(TASK GOAL): Beneath this task are records; print exactly the stretch of them from the line with "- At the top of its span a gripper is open" through the line with "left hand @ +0", both ends included.
Segment Start: INFORMATION SUPPLIED
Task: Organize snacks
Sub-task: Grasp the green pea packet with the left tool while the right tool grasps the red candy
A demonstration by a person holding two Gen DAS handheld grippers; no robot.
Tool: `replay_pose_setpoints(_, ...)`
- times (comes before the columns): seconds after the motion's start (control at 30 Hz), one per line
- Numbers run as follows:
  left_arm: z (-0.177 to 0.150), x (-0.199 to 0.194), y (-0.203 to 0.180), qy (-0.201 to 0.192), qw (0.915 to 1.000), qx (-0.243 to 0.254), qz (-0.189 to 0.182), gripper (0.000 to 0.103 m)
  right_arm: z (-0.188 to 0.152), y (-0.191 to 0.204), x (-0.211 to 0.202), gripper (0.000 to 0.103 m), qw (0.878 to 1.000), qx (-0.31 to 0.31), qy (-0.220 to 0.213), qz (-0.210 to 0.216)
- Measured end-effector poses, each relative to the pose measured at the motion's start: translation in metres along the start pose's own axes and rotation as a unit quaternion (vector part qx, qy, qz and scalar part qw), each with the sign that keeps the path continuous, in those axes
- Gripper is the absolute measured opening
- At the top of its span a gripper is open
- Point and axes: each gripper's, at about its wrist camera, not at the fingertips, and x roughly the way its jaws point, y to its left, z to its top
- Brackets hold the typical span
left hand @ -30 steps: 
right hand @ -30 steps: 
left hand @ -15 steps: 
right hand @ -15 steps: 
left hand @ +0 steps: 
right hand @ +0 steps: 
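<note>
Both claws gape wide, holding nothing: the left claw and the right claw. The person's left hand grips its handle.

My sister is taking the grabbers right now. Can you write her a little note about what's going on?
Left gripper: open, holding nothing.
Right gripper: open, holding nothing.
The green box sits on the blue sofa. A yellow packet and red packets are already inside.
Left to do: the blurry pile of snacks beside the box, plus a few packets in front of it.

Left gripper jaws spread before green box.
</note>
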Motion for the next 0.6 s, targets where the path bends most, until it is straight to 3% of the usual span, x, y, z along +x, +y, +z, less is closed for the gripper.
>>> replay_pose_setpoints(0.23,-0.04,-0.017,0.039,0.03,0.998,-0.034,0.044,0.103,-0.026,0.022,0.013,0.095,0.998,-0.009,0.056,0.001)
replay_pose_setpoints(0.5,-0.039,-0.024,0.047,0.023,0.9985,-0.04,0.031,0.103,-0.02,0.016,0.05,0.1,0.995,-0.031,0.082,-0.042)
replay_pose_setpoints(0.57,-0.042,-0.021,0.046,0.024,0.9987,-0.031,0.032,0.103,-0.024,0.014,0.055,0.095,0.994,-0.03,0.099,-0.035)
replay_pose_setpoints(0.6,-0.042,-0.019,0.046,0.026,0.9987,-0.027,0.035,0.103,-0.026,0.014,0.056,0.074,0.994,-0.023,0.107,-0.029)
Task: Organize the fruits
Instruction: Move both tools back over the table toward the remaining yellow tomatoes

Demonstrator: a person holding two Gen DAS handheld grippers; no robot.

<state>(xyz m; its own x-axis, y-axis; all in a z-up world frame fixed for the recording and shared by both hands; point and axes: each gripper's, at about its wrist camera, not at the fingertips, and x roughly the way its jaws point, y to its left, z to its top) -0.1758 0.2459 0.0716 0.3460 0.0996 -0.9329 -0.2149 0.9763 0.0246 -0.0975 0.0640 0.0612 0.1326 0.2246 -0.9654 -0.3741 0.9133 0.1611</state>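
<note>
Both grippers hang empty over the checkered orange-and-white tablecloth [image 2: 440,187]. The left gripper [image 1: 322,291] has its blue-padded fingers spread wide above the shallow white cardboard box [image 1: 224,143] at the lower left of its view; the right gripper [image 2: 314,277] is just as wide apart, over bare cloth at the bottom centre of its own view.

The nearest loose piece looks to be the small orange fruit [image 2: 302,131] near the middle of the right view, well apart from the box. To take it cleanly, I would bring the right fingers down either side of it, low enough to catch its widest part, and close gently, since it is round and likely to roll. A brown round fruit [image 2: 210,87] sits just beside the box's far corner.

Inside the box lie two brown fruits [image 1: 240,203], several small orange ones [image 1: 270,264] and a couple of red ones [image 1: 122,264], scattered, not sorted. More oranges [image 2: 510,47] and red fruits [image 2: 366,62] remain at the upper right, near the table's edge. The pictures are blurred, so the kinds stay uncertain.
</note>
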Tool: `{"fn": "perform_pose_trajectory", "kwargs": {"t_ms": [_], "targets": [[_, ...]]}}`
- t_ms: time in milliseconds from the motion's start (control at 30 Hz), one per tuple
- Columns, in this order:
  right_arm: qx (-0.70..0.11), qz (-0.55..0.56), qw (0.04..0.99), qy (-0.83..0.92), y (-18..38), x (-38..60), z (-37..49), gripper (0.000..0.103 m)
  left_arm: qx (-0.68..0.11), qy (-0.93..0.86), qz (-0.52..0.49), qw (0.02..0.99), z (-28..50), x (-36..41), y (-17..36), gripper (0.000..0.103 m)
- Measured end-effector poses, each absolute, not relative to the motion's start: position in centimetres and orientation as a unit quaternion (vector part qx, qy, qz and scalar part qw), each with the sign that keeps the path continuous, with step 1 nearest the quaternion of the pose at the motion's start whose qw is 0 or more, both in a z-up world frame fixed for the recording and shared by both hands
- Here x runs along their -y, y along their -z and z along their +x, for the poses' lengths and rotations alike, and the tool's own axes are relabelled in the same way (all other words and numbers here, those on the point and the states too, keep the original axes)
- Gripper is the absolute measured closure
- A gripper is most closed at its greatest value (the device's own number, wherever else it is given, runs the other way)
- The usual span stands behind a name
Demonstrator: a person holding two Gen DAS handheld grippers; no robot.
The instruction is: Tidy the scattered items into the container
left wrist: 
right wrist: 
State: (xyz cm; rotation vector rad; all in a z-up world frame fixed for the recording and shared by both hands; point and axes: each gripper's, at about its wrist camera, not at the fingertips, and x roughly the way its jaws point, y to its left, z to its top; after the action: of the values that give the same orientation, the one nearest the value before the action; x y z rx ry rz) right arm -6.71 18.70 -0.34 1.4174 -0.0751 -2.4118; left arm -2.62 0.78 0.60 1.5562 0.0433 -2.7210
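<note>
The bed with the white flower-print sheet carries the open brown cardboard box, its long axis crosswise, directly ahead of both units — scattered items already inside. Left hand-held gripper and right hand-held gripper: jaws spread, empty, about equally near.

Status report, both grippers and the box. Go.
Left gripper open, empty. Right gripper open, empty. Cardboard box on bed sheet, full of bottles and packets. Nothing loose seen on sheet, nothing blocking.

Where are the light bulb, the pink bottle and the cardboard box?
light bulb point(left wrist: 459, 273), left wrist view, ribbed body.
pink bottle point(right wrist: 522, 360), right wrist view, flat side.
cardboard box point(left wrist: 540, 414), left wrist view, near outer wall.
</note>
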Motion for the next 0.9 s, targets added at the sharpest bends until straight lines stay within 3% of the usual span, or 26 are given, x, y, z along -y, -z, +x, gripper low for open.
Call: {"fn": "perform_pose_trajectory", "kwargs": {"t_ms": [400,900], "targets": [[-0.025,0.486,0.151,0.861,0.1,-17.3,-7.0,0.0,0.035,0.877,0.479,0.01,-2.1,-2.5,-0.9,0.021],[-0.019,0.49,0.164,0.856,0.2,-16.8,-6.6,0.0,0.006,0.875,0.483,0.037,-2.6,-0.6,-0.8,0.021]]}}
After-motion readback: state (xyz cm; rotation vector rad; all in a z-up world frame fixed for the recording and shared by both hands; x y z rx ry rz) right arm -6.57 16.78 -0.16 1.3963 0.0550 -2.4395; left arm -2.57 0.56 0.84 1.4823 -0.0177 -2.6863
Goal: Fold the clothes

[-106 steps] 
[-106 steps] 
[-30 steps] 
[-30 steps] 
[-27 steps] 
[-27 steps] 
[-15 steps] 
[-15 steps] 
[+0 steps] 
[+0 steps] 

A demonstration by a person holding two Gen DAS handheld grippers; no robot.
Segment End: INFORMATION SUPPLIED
(ANSWER TO THE EXERCISE):
- At the top of its span a gripper is open
- Point and axes: each gripper's, at about its wrist camera, not at the fingertips, and x roughly the way its jaws point, y to its left, z to its top
- Brackets hold the typical span
left hand @ -30 steps: 
right hand @ -30 steps: 
left hand @ -15 steps: 
right hand @ -15 steps: 
left hand @ +0 steps: 

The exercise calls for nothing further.